01/09/2017
A HIERARQUIA CELESTE: O TRATADO CLÁSSICO DA ANGELOLOGIA CRISTÃ
As obras de Dionísio, juntamente com as obras de Sto. Agostinho, de Platão e dos neoplatônicos, foram as três maiores fontes do pensamento do Ocidente medieval. De tal modo que Dionísio foi chamado de “pai da mística”. São Gregório Palamas qualificou Dionísio de “um contemplador infalível das coisas divinas”. S. Boaventura chamou-o de “príncipe dos místicos”. S. Tomás de Aquino o considerava um dos “príncipes da teologia”.
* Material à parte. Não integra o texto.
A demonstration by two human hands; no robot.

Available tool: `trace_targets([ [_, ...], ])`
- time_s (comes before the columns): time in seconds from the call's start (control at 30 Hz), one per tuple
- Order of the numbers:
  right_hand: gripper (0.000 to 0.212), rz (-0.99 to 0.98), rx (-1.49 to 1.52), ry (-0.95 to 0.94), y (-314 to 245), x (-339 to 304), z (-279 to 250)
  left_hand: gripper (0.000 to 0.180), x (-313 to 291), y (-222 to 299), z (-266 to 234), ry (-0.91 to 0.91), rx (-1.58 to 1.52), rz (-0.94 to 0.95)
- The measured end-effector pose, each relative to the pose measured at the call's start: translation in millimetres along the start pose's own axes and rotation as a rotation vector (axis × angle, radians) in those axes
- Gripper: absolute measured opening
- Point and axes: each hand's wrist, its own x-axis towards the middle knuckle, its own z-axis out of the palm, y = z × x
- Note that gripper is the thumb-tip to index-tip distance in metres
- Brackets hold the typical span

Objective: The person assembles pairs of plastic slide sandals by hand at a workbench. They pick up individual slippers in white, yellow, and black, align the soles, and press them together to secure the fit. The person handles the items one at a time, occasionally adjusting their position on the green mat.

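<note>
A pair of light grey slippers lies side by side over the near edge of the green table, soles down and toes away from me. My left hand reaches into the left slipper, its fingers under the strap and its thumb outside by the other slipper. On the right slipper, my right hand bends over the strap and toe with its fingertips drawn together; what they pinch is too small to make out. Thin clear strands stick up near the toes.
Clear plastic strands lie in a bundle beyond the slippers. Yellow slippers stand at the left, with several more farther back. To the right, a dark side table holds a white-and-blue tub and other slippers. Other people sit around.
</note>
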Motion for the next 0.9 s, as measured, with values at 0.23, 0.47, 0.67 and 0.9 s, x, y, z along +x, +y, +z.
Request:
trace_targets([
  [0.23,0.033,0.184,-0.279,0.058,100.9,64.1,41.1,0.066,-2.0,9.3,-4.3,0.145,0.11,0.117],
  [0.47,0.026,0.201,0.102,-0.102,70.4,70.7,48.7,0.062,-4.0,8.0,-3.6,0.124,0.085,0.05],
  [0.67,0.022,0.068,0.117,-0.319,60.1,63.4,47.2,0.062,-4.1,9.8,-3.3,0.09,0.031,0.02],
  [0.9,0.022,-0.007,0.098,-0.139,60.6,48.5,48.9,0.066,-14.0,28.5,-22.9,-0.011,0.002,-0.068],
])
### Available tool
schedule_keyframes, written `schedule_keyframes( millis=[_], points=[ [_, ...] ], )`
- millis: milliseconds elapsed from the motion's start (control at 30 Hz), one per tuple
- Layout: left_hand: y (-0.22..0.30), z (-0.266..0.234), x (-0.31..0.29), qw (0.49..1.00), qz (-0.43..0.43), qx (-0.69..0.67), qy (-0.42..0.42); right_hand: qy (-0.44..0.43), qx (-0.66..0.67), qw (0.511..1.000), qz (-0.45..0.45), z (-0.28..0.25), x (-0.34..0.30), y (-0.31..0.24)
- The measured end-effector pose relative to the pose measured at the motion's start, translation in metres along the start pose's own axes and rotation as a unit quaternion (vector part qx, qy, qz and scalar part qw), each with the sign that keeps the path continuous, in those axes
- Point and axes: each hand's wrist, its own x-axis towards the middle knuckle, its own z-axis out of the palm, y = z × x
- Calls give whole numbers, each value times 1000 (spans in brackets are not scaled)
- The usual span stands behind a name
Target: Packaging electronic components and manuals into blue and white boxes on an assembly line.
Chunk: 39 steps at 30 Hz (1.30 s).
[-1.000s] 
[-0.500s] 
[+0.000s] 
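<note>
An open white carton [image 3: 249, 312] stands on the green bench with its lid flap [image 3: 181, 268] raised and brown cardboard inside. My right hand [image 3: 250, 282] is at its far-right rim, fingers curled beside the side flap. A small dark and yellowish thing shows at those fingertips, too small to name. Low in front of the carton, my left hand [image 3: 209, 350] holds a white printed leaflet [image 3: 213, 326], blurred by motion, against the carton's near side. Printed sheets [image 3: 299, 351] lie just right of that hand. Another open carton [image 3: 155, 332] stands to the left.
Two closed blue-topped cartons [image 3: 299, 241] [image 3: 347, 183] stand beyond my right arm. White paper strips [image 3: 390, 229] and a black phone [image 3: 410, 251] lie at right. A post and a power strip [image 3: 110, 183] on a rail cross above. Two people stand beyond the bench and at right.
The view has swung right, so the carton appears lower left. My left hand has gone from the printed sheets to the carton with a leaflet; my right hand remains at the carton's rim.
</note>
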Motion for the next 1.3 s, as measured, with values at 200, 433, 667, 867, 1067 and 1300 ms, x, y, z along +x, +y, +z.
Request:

No século XIII, o filósofo e teólogo inglês Robert Grosseteste fez uma nova tradução comentada das obras de Dionísio, e Sto. Alberto Magno fez o mesmo algumas décadas mais tarde.
Nos séculos XIV e XV, foram fortemente influenciados por ele os grandes nomes da mística alemã: Mestre Eckhart, JohanesTauler, Jan van Ruysbroeck, Nicolau de Cusa, os maiores nomes da mística espanhola: Sta. Teresa de Ávila e S. João da Cruz, e também a maior dentre as místicas inglesas: Juliana de Norwich.
Além da elucidação das nove Hierarquias Angélicas – apresentada magnificamente na obra clássica que o leitor tem em mãos –, uma das mais importantes contribuições de Dionísio foi a sua definição dos três polos ou vias da teologia: a Teologia Afirmativa, a Teologia Negativa e a Teologia Simbólica, e do centro ou da meta das três: a Teologia Mística.